Pipo El Sordo 14 Julio 2018

Pipo El Sordo 14 Julio 2018

Ricardo Urquidi

Pipo El Sordo deambula por la Jesús García, le quedan pocos ejemplares y ya está cansado de dar vueltas sin poder acabar con su dotación diaria, por lo que decide meterse a una cantina probando su suerte antes de que el calor lo abrume más, al entrar los olores le inundan sus sentidos, huele a aserrín que esta esparcido por debajo de los bancos que rodean la barra, hay sudor en el ambiente, platicas que parecen susurros, hay un grupo que sobresale de todos por su cantidad y a ellos se dirige, al verlo llegar todos con sus cabezas le dan una señal de negación, cuando estaba a punto de dar la vuelta sale del baño, un personaje con ademanes femeninos, viene garboso a reincorporarse al grupo, a Pipo le llama la atención porque desentona en la mesa.

Es Jesida que agitando las manos se dirige a Pipo: “Traes uno de quinientos?”, Pipo trastabilla en sus pensamientos, no cree que se dirija a él, es evidente que nunca había está en una situación similar, tímidamente contesta: “No”, “Hay Mi’ Jo no traes porque no quieres!”, Jesida se acerca con sus dedos meneándolos a la mejilla izquierda de Pipo, los que rodean la mesa sueltan la carcajada, es más que singular el cortejo de Jesida sobre Pipo, Miropo sale al paso a defender a Pipo, “Déjalo él no es para ti”, Jesida es el centro de atracción de la tertulia, sin ser homosexual le gusta asumir el rol para divertirse a costa de los demás, con ojos saltones busca una nueva víctima y toma por sorpresa a Turavio: “Ya ves que el hombre ya llego a la luna?”, el cuestionado rápidamente responde: “ Si”, “Y tú crees que un hombre pueda llegar amarte?”, Turavio cae en la trampa: “Pues si ahora está muy avanzada la tecnología”, “Y tú crees que yo pueda ser ese hombre?”, tarde se da cuenta Turavio de su error al oír las carcajadas de sus  compañeros de borrachera, Pipo festeja en silencio.

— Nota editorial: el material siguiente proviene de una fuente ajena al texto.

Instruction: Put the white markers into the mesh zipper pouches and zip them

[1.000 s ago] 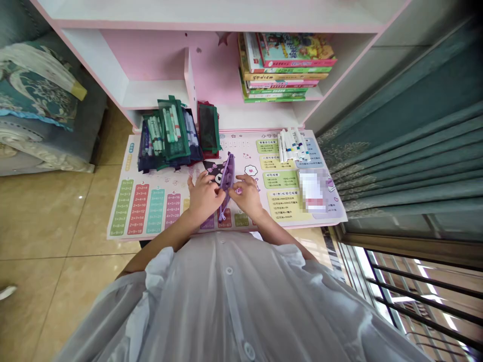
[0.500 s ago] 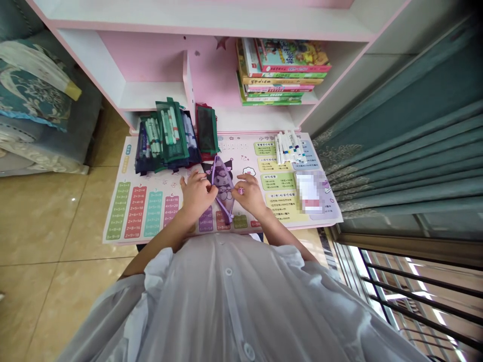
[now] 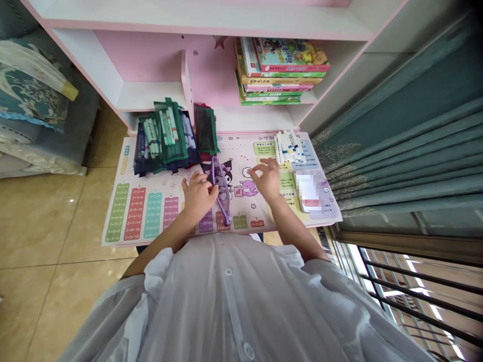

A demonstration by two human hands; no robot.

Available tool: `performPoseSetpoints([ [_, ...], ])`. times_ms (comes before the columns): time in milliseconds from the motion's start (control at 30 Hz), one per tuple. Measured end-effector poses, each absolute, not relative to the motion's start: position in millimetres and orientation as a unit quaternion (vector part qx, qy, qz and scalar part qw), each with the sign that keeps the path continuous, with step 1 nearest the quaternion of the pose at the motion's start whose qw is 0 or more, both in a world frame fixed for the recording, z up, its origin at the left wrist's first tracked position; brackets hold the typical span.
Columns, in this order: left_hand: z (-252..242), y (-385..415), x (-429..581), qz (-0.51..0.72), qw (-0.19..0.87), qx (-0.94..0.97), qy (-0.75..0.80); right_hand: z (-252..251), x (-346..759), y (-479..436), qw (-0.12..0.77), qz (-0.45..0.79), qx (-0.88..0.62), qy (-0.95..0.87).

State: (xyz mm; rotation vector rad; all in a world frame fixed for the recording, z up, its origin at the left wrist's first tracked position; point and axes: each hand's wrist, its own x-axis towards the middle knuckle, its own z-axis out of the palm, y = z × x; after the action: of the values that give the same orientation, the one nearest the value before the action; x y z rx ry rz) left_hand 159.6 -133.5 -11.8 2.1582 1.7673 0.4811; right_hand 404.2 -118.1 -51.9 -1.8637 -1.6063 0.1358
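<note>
Pouch (image 3: 221,187) of purple mesh, slim and see-through with a lilac zip edge, runs lengthwise on the printed desk mat (image 3: 151,206) in the head view, straight ahead of the person; left hand (image 3: 196,195) has thumb and fingers curled onto its left edge; right hand (image 3: 268,178) hovers loosely spread, holding nothing, near a cluster of white markers (image 3: 290,147); green and navy pouches (image 3: 166,131) heap at the mat's far left; stacked books (image 3: 281,70) fill a pink shelf (image 3: 151,55); teal curtain (image 3: 400,125) hangs right — tan floor tiles (image 3: 41,221) left.
</note>
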Motion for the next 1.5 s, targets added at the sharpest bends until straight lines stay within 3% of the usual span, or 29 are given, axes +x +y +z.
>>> performPoseSetpoints([
  [400,-11.3,-134.6,159.4,0.177,0.161,0.749,0.618,-62.2,484.2,-49.0,0.076,-0.010,-0.880,-0.469],
  [667,-15.3,-135.0,157.3,0.179,0.158,0.749,0.618,-68.6,483.2,-41.4,0.020,-0.005,-0.890,-0.455],
  [800,-12.2,-134.9,157.5,0.172,0.163,0.747,0.620,-68.6,479.1,-45.1,0.043,-0.005,-0.882,-0.469],
  [1100,-14.0,-135.0,156.3,0.177,0.162,0.747,0.620,-49.0,430.0,-91.5,0.231,-0.018,-0.826,-0.513],
  [1300,-11.5,-135.2,157.3,0.170,0.168,0.742,0.627,-19.3,372.1,-137.8,0.345,0.056,-0.730,-0.587],
  [1500,-11.3,-136.6,156.8,0.178,0.169,0.742,0.624,-8.5,330.2,-168.3,0.336,0.153,-0.663,-0.651],
])
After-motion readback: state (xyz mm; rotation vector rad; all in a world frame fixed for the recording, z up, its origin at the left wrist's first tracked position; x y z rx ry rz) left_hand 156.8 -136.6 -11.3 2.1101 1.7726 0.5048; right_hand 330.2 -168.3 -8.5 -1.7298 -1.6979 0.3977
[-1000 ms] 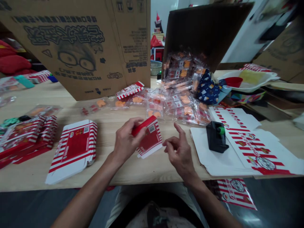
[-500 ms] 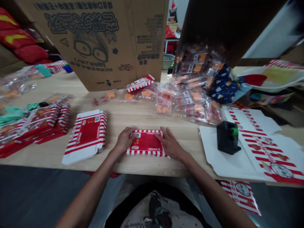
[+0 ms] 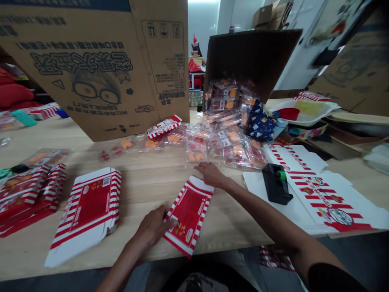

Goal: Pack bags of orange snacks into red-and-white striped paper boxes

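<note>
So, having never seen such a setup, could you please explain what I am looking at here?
No machine here: a camera worn on a person's head looks forward and down at their two bare hands. The left hand holds a red-and-white striped box; the right hand is by its far white flap, near clear packets. On the wooden table lie another striped box to the left and, right, flat cartons bearing a black tape dispenser.
</note>
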Demonstrator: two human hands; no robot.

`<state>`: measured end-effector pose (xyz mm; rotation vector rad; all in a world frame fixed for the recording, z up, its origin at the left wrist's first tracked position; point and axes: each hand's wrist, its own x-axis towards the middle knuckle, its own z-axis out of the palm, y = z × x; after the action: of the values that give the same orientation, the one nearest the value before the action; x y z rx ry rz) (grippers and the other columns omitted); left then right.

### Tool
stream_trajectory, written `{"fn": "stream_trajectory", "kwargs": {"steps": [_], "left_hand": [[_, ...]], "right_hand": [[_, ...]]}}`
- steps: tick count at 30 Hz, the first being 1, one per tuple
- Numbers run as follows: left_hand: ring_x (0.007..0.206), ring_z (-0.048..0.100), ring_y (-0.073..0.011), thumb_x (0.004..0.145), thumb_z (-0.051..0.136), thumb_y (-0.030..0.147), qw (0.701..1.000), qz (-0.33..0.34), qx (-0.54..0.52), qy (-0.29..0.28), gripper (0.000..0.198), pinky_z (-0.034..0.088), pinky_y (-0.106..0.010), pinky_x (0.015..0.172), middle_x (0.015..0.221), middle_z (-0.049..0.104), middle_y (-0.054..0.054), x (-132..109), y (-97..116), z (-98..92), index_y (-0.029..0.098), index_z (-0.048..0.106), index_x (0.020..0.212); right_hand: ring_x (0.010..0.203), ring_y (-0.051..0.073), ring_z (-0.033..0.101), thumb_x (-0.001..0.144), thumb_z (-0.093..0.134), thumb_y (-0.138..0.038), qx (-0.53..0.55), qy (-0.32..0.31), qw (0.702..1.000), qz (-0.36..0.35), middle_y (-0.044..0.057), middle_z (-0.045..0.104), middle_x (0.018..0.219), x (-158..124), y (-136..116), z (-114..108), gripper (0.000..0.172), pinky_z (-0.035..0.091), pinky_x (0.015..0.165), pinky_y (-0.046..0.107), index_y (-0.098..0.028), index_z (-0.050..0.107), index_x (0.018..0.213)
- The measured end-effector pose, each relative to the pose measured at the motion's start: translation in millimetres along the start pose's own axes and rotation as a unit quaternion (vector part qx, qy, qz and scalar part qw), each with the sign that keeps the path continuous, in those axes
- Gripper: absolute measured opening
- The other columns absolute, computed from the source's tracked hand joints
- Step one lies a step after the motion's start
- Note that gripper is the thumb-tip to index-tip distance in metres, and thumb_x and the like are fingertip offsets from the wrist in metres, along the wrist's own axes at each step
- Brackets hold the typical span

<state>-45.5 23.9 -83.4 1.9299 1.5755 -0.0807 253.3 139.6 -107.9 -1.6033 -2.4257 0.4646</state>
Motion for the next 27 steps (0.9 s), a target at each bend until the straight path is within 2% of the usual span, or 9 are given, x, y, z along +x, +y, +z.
{"fn": "stream_trajectory", "kwargs": {"steps": [2,4,7,9,13,16,18,22,27], "left_hand": [[0.09,0.071,-0.0326,0.087,0.051,0.064,0.997,-0.043,0.053,-0.021,0.046,0.045,-0.035,0.07,0.095,0.076,-0.011,-8.7,8.5,-6.3,0.021,0.065,0.094],[0.094,0.071,-0.0331,0.089,0.047,0.067,0.996,-0.059,0.069,0.016,0.052,0.046,-0.036,0.073,0.098,0.076,-0.013,-1.9,22.1,-14.4,0.02,0.066,0.101],[0.105,0.069,-0.0291,0.093,0.043,0.065,0.99,-0.044,-0.004,0.133,0.058,0.048,-0.035,0.084,0.113,0.073,-0.014,37.1,50.4,-17.6,0.018,0.062,0.122],[0.111,0.067,-0.0295,0.094,0.047,0.061,0.983,-0.044,-0.038,0.173,0.058,0.048,-0.034,0.088,0.123,0.069,-0.017,69.9,68.0,-10.8,0.015,0.06,0.126],[0.113,0.064,-0.0318,0.088,0.061,0.037,0.977,-0.058,-0.057,0.197,0.029,0.047,-0.036,0.089,0.119,0.068,-0.019,108.5,76.8,7.8,0.014,0.067,0.105],[0.1,0.068,-0.0274,0.087,0.056,0.023,0.968,-0.075,-0.106,0.216,0.011,0.047,-0.035,0.087,0.099,0.072,-0.012,106.7,56.4,10.8,0.019,0.066,0.09],[0.092,0.068,-0.0268,0.088,0.052,0.022,0.954,-0.097,-0.153,0.238,0.011,0.048,-0.035,0.084,0.088,0.071,-0.01,99.2,38.3,6.5,0.02,0.063,0.088],[0.09,0.069,-0.0269,0.089,0.049,0.028,0.908,-0.127,-0.274,0.291,0.015,0.05,-0.034,0.079,0.086,0.072,-0.01,85.4,16.6,-6.8,0.018,0.06,0.093],[0.073,0.071,-0.0271,0.08,0.06,0.042,0.839,-0.105,-0.458,0.276,0.025,0.053,-0.033,0.063,0.067,0.07,-0.006,60.1,13.4,-14.1,0.017,0.063,0.078]], "right_hand": [[0.126,0.034,0.057,0.082,0.058,-0.007,0.002,0.033,0.993,0.11,0.025,0.058,0.135,22.8,3.7,-8.5,0.057,0.045,0.106,0.046,-0.009,0.055,0.138],[0.125,0.038,0.056,0.081,0.06,-0.012,0.012,0.061,0.973,0.221,0.031,0.053,0.136,49.9,4.3,-13.9,0.069,0.048,0.101,0.047,-0.001,0.042,0.146],[0.131,0.041,0.051,0.084,0.061,-0.025,0.037,0.085,0.94,0.33,0.035,0.045,0.143,90.6,-3.7,-16.0,0.088,0.047,0.101,0.05,0.002,0.018,0.156],[0.135,0.042,0.047,0.084,0.061,-0.03,0.049,0.1,0.925,0.363,0.036,0.038,0.149,109.9,-11.1,-16.1,0.094,0.046,0.102,0.052,0.0,0.011,0.158],[0.127,0.034,0.056,0.086,0.058,-0.027,0.06,0.122,0.926,0.353,0.03,0.045,0.146,112.6,-11.3,-23.0,0.086,0.051,0.098,0.042,-0.006,0.017,0.158],[0.118,0.031,0.062,0.087,0.057,-0.021,0.041,0.128,0.938,0.319,0.023,0.055,0.138,90.7,-1.3,-34.8,0.069,0.051,0.096,0.039,-0.011,0.034,0.151],[0.132,0.038,0.051,0.085,0.061,-0.019,0.01,0.133,0.941,0.311,0.027,0.047,0.146,77.6,-0.3,-40.4,0.067,0.043,0.107,0.048,-0.009,0.039,0.148],[0.151,0.051,0.014,0.086,0.065,-0.028,-0.04,0.118,0.943,0.307,0.033,0.013,0.163,78.4,-23.6,-33.1,0.084,0.021,0.114,0.068,-0.009,0.025,0.157],[0.15,0.055,0.013,0.073,0.079,-0.027,-0.067,0.044,0.948,0.309,0.029,0.002,0.167,88.9,-46.3,-4.9,0.115,0.022,0.11,0.075,-0.023,0.009,0.164]]}}
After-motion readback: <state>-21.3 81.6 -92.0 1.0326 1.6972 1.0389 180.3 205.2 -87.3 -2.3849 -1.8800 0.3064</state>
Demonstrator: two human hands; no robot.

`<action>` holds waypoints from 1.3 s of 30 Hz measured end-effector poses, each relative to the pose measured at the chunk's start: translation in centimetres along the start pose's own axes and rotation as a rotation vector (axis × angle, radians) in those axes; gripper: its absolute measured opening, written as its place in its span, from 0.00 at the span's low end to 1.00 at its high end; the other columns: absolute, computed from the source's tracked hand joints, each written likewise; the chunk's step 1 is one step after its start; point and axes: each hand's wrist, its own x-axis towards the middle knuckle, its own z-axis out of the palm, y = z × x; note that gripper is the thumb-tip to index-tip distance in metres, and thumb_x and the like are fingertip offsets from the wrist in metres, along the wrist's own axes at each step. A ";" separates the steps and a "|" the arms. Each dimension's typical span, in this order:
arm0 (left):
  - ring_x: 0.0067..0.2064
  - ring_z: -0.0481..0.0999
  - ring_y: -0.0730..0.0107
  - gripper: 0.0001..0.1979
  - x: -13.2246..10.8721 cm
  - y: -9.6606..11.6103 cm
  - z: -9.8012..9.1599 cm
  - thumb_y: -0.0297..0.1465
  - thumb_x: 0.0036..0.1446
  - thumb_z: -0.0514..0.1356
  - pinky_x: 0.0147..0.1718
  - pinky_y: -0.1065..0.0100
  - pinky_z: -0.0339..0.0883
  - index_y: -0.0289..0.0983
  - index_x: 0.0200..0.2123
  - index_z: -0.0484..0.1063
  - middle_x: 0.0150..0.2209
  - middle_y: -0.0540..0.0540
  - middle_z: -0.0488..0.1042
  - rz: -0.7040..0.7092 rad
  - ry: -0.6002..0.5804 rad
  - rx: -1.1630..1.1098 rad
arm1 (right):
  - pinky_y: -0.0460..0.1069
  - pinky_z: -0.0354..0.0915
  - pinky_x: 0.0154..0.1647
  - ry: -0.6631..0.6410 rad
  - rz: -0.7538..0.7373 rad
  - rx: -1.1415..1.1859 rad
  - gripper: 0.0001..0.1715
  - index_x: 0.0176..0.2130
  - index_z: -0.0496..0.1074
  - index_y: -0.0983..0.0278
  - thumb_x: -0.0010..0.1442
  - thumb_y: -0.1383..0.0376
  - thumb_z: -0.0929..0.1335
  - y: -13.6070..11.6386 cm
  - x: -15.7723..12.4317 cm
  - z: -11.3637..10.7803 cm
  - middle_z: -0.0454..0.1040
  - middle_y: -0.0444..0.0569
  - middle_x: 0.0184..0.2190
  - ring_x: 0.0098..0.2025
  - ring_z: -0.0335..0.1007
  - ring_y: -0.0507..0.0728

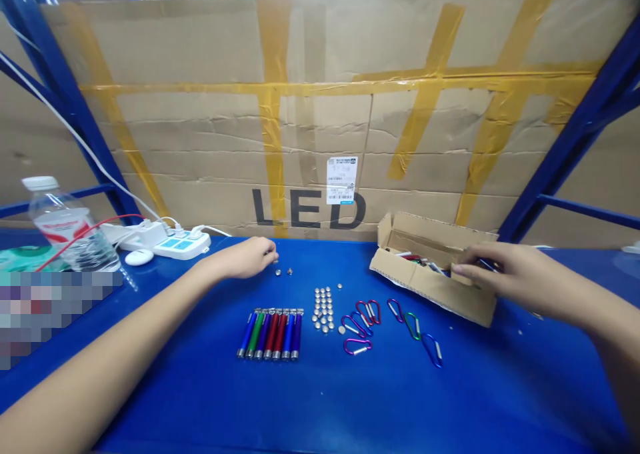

Jesida siente que es el centro de atención y continua con su espectáculo: “Saben que yo era un macho probado, probé y no me gustó, así que volví a probar y no me gustó así llevo veinte años probando y todavía no me gusta”, nuevamente sueltan la risa, uno de ellos se le sueltan las lágrimas, siente un dolor de estómago, Pipo no es ajeno a la situación y se olvida de su intención al entrar al bar, Jesida suelta otro chiste: “Van dos homosexuales en un coche convertible y uno le dice al otro: “Lalo la lona!”, el otro responde juguetón: “ Pepe pepona!”,  “ Lalo la lona!”, “ Pepe pepona!”, “Lalo, la lona imbécil, está empezando a llover”, el énfasis, la gesticulación, el tono de voz que Jesida imprime provoca risas que llegan hasta Pipo como una alegre ocurrencia.

Jesida está encarrilada y su creatividad lo impulsa nuevamente: “El otro día llegue a la cantina y pedí dos copas, una para el placer y otra para la pena, Miropo el cantinero intrigado me dijo: “Mira o tomas por el placer o por la pena pero no por los dos juntos”,  yo le dije que mi caso era especial: “Mira mi caso es muy especial”, “Bueno si me lo cuentas te doy las dos copas”, responde el cantinero”, “Mira yo tengo un perro precioso, un gran danés, grande, el perro usualmente se baña conmigo, resulta que el otro día mientras nos bañábamos, se me cayó el jabón, cuando me agache a recogerlo que el perro me alcanza por detrás”, “Bueno -dice Miropo- esa es la pena”, “No, ese es el placer, la pena es que me llevo arrastrando cuatro cuadras”, sobra decir  las carcajadas que provoca, Pipo está más que divertido y espera el siguiente.

“El otro día que un estúpido me dice la Química, van a ustedes a creer?”, Jesida suelta la pregunta a todos, Esdrato apresurado para seguir riéndose pregunta porque?, “Que porque no tenía nada de físico… estúpido”, la comicidad de Jesida es más que buena, Gualberto en agradecimiento por el ambiente que reina, llama al cantinero y brinda una ronda para todos, en eso Jesida voltea a ver a Pipo, quien al verlo sale despavorido, no quiere pasar por la misma situación y emprende la graciosa huida.